Early Lessons from a Linux Audio Newbie

angus.hendrick · Post by **angus.hendrick** » Mon Nov 12, 2012 6:34 pm

I have a consumer gaming desktop with AMD64 quad-core desktop with 12GB of RAM that I recently decided to make into a studio box. I've been partially successful, and it's been quite a bit of trial and error, so I thought I'd write down some lessons learned from my journey for others to use, or provide feedback on. This includes both conceptual as well as technical understanding I (think I) have gained from my efforts so far.

Software Configuration:

1. I'm based in the Ubuntu distros. A relevant bit of history is that, prior to commencing my audio configuration efforts, I spent several months coming down from the high of several years worth of Gnome2 addiction. Gnome3 was not for me, nor was Unity (computer != cell-phone). I tried Mint, KDE4, before settling on Xubuntu as the best option. It turns out it is also lightweight, which makes it a good audio choice for low latency. If you go this way, at some point you will turn on your system and it will have no window decorations. You need to hit Alt-F2 and issue

Code: Select all

xfwm4 --replace

Finally, I'm using the 12.04 version because I'm into long-term usage (e.g., change is bad... again Gnome3 and Unity) and more importantly, because KXStudio uses the 12.04 version as its base (see below).

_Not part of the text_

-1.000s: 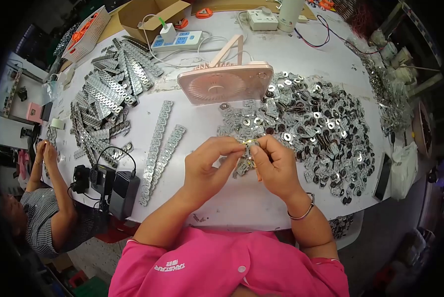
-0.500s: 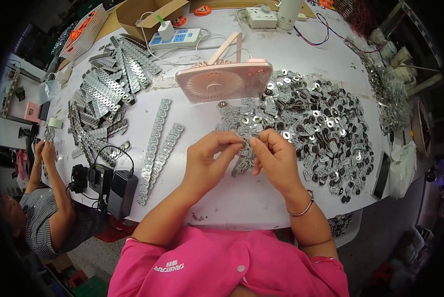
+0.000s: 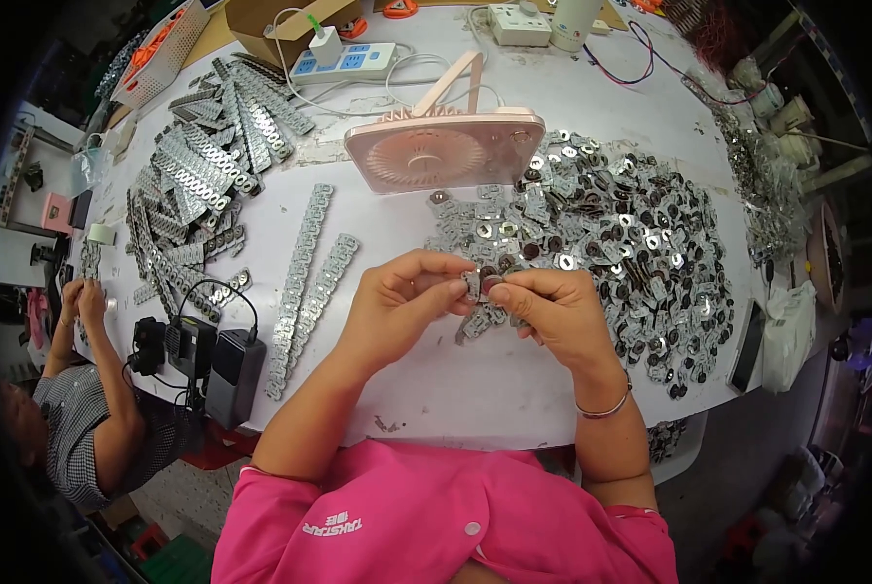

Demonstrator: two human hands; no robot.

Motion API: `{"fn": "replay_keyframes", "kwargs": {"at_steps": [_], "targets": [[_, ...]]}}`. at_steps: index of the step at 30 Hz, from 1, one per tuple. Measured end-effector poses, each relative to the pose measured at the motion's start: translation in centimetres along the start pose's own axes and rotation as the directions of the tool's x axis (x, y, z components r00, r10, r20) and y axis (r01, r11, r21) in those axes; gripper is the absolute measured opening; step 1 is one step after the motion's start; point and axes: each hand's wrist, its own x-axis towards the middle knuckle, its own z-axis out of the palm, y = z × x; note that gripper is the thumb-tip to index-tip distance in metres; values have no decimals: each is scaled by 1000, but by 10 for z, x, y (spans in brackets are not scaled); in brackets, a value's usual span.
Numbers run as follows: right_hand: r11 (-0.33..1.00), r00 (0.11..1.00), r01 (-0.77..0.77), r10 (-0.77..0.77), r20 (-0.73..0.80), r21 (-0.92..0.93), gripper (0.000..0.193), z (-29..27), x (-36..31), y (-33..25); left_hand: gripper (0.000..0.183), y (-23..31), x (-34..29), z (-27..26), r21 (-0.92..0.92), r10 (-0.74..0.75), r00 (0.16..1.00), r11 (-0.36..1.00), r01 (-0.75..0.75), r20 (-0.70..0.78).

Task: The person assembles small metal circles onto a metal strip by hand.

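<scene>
Grey metal piece [image 3: 472,284] and dark disc [image 3: 491,285] sit close together at the frame's centre. Left fingers [image 3: 445,294] pinch the piece from its left, right fingers [image 3: 517,298] the disc from its right

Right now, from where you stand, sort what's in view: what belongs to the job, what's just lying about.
Likely the job:
left hand, holding a small metal piece
right hand, pinching a dark disc
heap of metal pieces and discs
two segmented metal strips

Apparently lying about:
pink fan
white power strip
cardboard box
</scene>
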Motion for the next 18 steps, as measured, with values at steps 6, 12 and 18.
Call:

2. The next thing I did was to install the Ubunt Studio packages. Note that these can be installed without a clean install by just installing ubuntustudio-somepackage. I use wajig to wrap apt and dpkg (and you should too: sudo apt-get install wajig), so the command line to get the list of available packages is

Code: Select all

wajig list-all ubuntustudio

I then proceeded to go to battle with jack and pulseaudio to try to get things to work. Short story is I failed and ultimately went to KXStudio which changes the default audio stack (thanks FalkTX) so that (on my system) it works.

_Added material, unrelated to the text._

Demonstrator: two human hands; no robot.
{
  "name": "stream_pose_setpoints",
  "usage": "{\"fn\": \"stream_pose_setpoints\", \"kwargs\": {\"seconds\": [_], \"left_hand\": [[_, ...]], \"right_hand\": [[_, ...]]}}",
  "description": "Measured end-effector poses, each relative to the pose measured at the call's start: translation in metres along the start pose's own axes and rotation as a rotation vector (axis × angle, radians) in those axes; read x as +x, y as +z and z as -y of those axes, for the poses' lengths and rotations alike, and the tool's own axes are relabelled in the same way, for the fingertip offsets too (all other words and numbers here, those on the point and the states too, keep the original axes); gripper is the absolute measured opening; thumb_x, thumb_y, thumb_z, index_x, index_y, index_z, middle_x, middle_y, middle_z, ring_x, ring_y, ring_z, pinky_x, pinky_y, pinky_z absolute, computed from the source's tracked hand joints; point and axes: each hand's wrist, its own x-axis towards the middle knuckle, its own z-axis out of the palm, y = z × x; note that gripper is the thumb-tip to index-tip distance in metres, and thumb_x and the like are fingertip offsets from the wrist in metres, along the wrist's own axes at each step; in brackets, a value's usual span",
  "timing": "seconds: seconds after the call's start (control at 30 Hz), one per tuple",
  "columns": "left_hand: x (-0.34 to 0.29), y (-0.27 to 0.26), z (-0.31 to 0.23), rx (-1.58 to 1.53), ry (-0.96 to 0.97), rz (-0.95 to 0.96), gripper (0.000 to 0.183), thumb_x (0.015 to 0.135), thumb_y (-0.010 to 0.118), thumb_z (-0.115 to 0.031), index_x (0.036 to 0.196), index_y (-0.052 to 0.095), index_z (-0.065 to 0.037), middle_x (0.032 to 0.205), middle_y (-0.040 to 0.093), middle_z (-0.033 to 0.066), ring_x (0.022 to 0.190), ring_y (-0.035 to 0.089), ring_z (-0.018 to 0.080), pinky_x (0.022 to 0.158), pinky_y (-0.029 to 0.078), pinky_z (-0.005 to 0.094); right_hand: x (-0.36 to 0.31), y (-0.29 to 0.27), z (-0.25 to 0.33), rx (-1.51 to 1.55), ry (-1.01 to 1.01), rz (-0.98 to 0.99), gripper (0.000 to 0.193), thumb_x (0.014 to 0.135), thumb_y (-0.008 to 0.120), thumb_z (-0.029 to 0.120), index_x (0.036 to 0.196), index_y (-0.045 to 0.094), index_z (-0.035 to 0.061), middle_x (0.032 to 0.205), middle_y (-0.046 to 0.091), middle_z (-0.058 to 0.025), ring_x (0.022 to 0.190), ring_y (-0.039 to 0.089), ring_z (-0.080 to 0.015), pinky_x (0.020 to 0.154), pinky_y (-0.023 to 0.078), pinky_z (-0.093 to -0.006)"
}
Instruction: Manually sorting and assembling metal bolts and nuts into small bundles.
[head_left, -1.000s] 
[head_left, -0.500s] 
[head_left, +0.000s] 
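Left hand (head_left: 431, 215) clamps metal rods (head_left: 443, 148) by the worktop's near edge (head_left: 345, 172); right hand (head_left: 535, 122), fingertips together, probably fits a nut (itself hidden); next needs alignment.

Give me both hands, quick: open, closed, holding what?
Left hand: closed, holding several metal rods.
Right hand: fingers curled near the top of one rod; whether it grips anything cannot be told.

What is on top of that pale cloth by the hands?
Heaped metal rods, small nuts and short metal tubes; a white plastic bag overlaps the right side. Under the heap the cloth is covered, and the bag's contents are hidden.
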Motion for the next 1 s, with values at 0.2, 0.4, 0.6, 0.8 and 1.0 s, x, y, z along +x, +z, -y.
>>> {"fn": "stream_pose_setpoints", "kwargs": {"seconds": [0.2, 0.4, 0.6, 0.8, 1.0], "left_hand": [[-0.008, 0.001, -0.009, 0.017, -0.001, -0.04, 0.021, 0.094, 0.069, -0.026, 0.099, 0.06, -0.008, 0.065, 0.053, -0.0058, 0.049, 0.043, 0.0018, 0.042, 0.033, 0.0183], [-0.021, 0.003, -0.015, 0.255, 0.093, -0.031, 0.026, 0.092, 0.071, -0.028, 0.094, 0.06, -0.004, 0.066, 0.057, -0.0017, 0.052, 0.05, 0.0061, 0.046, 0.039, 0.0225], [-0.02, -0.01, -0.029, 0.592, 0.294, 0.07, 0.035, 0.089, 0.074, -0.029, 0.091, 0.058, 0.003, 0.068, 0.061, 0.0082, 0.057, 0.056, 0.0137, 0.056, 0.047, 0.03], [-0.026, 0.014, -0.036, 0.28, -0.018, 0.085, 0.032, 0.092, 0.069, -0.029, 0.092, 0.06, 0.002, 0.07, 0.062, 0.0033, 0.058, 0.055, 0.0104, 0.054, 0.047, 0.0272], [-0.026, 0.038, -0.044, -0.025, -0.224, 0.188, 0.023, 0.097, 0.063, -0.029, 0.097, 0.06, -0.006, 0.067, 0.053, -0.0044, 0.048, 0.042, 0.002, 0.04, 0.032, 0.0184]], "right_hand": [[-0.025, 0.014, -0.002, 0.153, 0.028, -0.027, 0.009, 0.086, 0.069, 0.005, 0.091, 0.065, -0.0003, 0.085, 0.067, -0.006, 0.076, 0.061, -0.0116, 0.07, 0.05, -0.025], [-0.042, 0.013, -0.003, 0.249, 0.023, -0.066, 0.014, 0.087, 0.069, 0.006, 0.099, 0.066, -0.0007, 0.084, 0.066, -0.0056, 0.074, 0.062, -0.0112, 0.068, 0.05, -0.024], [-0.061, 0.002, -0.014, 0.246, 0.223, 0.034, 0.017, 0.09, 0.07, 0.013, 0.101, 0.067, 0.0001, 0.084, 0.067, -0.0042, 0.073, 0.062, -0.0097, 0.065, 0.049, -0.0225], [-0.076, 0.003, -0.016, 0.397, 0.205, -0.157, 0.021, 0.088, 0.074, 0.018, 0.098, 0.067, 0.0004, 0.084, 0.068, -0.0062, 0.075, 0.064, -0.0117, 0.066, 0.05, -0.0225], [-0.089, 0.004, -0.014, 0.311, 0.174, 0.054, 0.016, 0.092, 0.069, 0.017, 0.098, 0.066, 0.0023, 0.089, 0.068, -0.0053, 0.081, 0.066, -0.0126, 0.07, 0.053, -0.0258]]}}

A digression on what newbies should understand about what I'm calling the "audio stack" (hopefully consistent with standard jargon). Think of a computer system as built of successive layers with established interfaces between the layers. The lowest layer is the hardware. Manufacturers specify the interfaces for their hardware (sometimes to standards, sometimes not to standards, sometimes not at all), and driver software is built to translate between the hardware and pieces of software that might want to use it. The driver is a translator that outputs hardware specific directions and accepts inputs according to a standard interface. This lets higher-tier software writers (like for music players and digital audio work stations) ignore the hardware variations and only worry about making their output go to a (relatively consistent) driver interface. In Linuxes, the most common drivers for audio are provided by ALSA. (Aside, if you have audio problems, do not follow the instructions to rebuild ALSA that you may find. As of the date of this post, that was all unnecessary and mostly harmful. Problems are almost certainly elsewhere)

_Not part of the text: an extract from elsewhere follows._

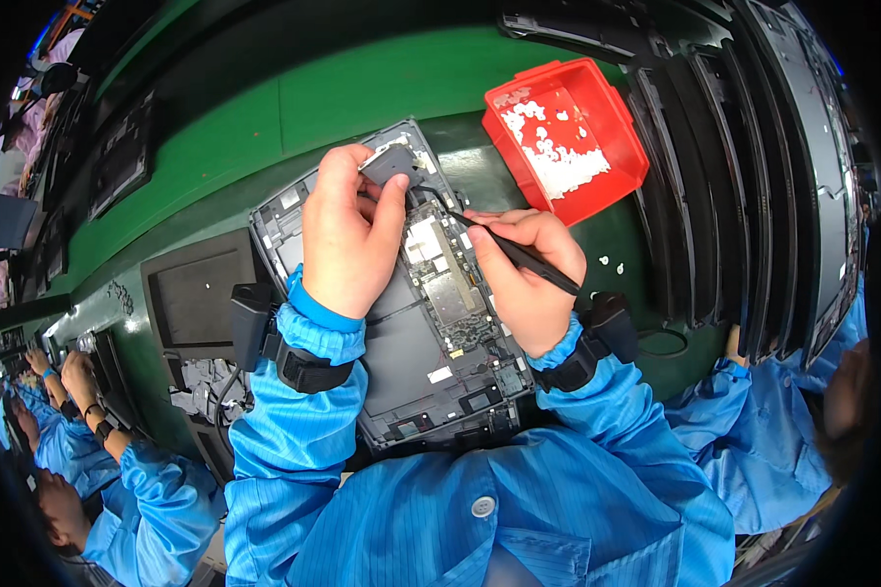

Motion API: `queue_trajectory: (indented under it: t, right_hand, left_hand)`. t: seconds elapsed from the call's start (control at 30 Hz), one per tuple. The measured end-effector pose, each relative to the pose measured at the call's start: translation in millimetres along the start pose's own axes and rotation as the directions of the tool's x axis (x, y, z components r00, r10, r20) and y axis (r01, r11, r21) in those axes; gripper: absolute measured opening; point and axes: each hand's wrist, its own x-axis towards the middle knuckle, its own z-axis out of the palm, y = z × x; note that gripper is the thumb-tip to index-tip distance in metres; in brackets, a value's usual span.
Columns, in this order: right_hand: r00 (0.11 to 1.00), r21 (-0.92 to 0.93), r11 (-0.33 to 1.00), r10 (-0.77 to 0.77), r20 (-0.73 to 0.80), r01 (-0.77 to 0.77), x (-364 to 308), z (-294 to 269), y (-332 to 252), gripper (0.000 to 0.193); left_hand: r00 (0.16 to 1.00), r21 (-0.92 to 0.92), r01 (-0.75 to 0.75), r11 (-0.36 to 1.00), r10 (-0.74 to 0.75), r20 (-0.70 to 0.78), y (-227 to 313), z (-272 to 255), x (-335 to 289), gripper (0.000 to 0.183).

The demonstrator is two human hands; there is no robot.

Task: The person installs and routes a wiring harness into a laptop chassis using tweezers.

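An opened tablet-like device (387, 342) lies tilted before me, its long circuit board (450, 289) and battery area exposed. My left hand (347, 230) pinches a small flat grey module (392, 164) between thumb and fingers, over the device's far end. In my right hand (533, 274) are black tweezers (527, 256), held like a pen. Their tips point at the device's upper end, close to the grey module. Whether the tips touch anything there is too small to tell.
A red bin (612, 186) with small white pieces stands beyond my right hand. Black panels (724, 186) stand in a row at the right. On the left lie a dark tray (201, 293) and a heap of small grey parts (210, 391). Co-workers in blue sit on both sides.
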Motion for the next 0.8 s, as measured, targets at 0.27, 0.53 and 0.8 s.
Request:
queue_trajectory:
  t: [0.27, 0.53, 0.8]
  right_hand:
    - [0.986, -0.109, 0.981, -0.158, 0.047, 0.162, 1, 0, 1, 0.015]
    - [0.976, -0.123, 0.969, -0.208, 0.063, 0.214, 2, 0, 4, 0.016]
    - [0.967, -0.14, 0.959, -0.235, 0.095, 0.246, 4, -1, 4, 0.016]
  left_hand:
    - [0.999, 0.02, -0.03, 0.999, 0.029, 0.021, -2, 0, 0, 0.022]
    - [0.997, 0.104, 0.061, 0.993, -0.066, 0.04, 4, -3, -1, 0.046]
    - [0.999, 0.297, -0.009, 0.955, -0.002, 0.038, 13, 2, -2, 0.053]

Most audio software doesn't talk directly to the ALSA drivers in Linux to output (or record) sound. Most music players and things like flashplayer instead talk to another layer: pulseaudio. If your distro provides the ability to manage audio via a speaker on the toolbar, it is probably controlling pulseaudio. I found that these interfaces are less capable than the standard pulseaudio controller that they replace and so I recommend

Code: Select all

wajig install pavucontrol

Pulseaudio exists for several reasons, but in summary it takes the single connection provided by ALSA to a given piece of hardware and provides a multiple input interface with a mixer that allows you to have multiple sources that can all output sound to the same piece of hardware.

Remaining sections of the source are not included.